Je comprends votre colère et votre découragement, malheureusement la situation que vous décrivez est assez fréquente.

Sur le fond, les banques raisonnent de manière très rigide : elles appliquent leurs grilles internes et beaucoup refusent effectivement d’intégrer l’AAH dans les revenus, au motif qu’elle est insaisissable. Juridiquement, elles en ont le droit, même si cela aboutit à des situations profondément injustes au vu de l’épargne, de l’apport et du faible montant du crédit demandé.

Cela étant dit, tout n’est pas fermé. Certaines pistes peuvent parfois débloquer les choses :
  • se tourner vers un courtier spécialisé (certains travaillent spécifiquement avec des profils AAH/ESAT et connaissent les rares établissements plus ouverts) ;
  • privilégier les banques mutualistes ou coopératives, parfois plus souples selon les agences ;
  • proposer une garantie supplémentaire (caution parentale, hypothèque sur le bien, nantissement d’une partie de l’épargne) ;
  • envisager un montage alternatif (indivision, SCI familiale, prêt intrafamilial encadré par notaire, puis rachat ultérieur).
Vous pouvez aussi demander un refus écrit et motivé, puis saisir le médiateur bancaire de l’établissement, même si cela n’aboutit pas toujours. À défaut, certaines associations de défense des droits des personnes handicapées peuvent accompagner ce type de démarches et orienter vers des solutions concrètes.

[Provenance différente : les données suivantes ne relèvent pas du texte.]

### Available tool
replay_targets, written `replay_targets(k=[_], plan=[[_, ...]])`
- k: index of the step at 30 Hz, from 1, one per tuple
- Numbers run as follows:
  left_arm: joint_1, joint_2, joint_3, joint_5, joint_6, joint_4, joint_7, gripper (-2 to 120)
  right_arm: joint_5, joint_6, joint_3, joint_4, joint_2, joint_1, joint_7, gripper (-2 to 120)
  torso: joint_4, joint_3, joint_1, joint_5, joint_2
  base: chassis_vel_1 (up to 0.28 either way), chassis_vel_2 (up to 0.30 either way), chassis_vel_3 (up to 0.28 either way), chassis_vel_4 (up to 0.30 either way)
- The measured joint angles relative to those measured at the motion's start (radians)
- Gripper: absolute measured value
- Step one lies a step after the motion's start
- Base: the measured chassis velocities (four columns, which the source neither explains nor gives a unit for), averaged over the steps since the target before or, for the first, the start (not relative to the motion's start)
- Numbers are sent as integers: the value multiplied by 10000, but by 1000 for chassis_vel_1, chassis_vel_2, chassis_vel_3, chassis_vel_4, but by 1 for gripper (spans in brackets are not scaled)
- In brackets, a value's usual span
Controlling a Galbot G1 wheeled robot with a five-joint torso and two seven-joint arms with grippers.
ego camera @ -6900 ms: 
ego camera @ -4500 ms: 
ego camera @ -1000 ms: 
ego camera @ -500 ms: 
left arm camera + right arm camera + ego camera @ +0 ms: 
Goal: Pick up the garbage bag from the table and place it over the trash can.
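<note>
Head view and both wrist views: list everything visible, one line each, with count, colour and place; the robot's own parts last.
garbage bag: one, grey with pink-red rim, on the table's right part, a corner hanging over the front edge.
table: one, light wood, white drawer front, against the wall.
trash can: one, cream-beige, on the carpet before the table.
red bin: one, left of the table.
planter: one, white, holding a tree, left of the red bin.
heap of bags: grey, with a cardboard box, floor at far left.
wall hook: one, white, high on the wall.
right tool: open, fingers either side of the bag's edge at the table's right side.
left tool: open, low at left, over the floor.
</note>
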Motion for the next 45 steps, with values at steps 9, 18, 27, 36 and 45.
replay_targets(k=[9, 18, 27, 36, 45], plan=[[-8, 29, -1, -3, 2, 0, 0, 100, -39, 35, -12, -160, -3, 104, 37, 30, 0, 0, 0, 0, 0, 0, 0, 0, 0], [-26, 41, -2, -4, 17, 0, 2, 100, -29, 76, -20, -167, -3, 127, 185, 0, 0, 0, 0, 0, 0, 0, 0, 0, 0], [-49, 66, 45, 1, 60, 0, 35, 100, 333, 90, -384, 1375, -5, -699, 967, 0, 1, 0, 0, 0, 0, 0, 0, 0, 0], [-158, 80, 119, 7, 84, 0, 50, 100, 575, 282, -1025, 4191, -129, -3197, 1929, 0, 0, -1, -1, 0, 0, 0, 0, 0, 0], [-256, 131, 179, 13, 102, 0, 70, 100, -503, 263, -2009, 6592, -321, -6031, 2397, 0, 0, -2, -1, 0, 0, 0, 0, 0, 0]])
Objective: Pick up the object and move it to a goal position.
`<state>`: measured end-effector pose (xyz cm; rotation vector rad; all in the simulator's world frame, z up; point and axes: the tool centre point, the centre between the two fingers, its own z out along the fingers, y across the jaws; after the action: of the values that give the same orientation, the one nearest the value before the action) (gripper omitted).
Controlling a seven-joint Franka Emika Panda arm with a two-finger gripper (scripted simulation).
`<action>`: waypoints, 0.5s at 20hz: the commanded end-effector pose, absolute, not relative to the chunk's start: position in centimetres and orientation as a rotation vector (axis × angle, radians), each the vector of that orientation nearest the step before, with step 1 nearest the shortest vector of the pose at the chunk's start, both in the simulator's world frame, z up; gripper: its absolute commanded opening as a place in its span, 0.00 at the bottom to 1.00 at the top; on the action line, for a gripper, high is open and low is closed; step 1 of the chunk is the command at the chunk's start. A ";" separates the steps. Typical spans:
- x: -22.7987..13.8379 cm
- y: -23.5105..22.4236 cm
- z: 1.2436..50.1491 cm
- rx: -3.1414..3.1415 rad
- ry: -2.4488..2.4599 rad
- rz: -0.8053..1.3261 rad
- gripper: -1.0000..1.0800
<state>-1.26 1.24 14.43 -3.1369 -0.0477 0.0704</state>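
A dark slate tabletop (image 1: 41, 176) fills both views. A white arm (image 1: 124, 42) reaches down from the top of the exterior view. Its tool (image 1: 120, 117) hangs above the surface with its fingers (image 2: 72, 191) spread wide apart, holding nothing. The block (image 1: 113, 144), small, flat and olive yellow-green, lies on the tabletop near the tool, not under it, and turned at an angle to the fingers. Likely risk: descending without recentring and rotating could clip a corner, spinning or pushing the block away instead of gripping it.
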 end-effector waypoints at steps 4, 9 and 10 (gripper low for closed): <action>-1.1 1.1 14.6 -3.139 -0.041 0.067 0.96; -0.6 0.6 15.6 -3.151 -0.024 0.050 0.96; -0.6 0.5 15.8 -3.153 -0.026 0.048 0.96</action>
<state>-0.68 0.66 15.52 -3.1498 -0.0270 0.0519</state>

Vous avez raison de souligner l’absurdité du raisonnement quand on regarde les chiffres : apport conséquent, mensualité faible et capacité d’épargne prouvée. Malheureusement, le système bancaire regarde davantage la sécurité juridique que la réalité humaine… Courage à vous, et n’hésitez pas à multiplier les pistes, c’est souvent la persévérance qui finit par payer.